■ Problem details ■
Transcribe the lines from the start of the data below through the line with "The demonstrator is", word for word and nothing more.

= = =

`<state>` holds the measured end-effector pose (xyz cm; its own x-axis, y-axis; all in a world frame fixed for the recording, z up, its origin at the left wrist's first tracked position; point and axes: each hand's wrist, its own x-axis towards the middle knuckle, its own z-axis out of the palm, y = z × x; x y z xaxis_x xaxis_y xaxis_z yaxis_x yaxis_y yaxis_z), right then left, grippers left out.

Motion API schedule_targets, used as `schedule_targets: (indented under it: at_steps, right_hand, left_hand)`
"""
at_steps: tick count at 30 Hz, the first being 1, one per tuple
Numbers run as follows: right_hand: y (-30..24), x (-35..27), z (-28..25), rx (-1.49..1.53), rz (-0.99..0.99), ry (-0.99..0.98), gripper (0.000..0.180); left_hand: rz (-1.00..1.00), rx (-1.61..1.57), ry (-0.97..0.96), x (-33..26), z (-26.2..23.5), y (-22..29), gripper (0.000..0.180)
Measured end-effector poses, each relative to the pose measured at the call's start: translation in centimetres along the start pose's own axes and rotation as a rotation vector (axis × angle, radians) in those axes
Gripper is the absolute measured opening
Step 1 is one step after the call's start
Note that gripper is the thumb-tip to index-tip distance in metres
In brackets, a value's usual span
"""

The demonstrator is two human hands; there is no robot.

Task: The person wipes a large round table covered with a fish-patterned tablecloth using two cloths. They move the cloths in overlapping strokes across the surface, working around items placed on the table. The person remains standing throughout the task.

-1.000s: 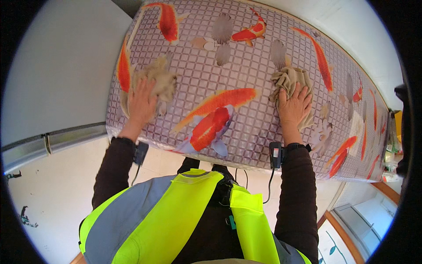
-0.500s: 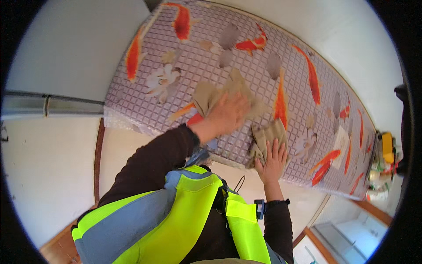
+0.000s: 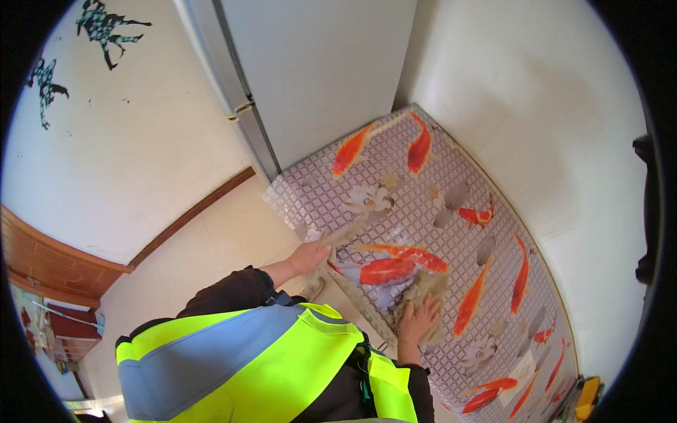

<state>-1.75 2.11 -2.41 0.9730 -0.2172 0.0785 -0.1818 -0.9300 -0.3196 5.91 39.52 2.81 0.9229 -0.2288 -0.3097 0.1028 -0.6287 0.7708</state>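
Note:
A table point(image 3: 493, 278) carries a clear cover over a lilac grid pattern with orange-red fish and white flowers. My left hand point(image 3: 309, 258) is at its near left edge, fingers closed round a beige cloth point(image 3: 345, 233) that trails onto the top. Nearer the middle of the front edge, my right hand point(image 3: 419, 321) lies with fingers spread on a second beige cloth point(image 3: 427, 287), pressing it against the cover. Motion smears the left cloth a little.
A grey fridge point(image 3: 317, 63) stands against the table's far left end. A white wall point(image 3: 522, 106) runs along the back. Something yellow point(image 3: 587, 398) sits at the right end. Wooden doors point(image 3: 56, 261) are at far left.
The view has swung left toward the fridge. My left hand has gone from the middle of the table to its near left edge with its cloth. My right hand stays on its cloth.

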Motion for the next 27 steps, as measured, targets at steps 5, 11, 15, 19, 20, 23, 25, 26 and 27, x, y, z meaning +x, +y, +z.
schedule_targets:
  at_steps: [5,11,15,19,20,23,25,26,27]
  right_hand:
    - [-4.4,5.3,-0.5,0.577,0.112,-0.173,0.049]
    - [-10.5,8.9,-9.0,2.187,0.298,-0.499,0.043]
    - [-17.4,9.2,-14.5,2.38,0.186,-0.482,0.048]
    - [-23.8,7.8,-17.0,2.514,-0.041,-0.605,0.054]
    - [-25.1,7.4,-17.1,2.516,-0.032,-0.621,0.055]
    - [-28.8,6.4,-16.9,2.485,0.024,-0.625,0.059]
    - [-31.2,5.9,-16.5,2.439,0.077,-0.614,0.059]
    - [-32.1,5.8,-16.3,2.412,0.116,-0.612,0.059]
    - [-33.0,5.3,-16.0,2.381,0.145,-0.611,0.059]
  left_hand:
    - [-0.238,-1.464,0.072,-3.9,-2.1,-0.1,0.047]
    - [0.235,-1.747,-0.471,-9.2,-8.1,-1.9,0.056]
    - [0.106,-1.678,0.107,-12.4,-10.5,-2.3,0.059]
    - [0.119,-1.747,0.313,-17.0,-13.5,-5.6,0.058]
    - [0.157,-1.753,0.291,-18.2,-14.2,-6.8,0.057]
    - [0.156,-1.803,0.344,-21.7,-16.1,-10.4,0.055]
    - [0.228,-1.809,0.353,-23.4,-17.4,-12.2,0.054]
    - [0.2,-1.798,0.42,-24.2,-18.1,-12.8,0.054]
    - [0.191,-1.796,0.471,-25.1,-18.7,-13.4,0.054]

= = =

■ Solution for this task ■
`<state>` holds the measured end-effector pose (xyz cm; its own x-axis, y-axis; all in a world frame fixed for the recording, z up, its origin at the left wrist's first tracked position; point and axes: each hand's wrist, its own x-axis towards the middle knuckle, its own z-axis out of the palm, y = z × x; x y z xaxis_x xaxis_y xaxis_z yaxis_x yaxis_y yaxis_z), right then left, grippers left out.

Motion API schedule_targets, used as `schedule_targets: (indented under it: at_steps, right_hand, left_hand)`
"""
at_steps: tick count at 30 Hz, the first being 1, one per tuple
Numbers run as follows: right_hand: y (-30..24), x (-35..27), z (-28..25), rx (-1.49..1.53), rz (-0.99..0.99), ry (-0.99..0.98), gripper (0.000..0.180); left_hand: rz (-1.00..1.00), rx (-1.61..1.57), ry (-0.97..0.96), x (-33..26), z (-26.2..23.5), y (-22..29), gripper (0.000..0.180)
Measured end-effector poses, each relative to the pose measured at the call's start: translation in centimetres along the start pose's own axes and rotation as a rotation vector (axis × angle, radians) in those axes
Gripper is the absolute measured opening
Step 1 is one step after the call's start
Note that gripper is the thumb-tip to index-tip distance in metres
In brackets, a value's usual span
"""

The demonstrator is two human hands; there is no robot.

This output is complete, and the exercise is done.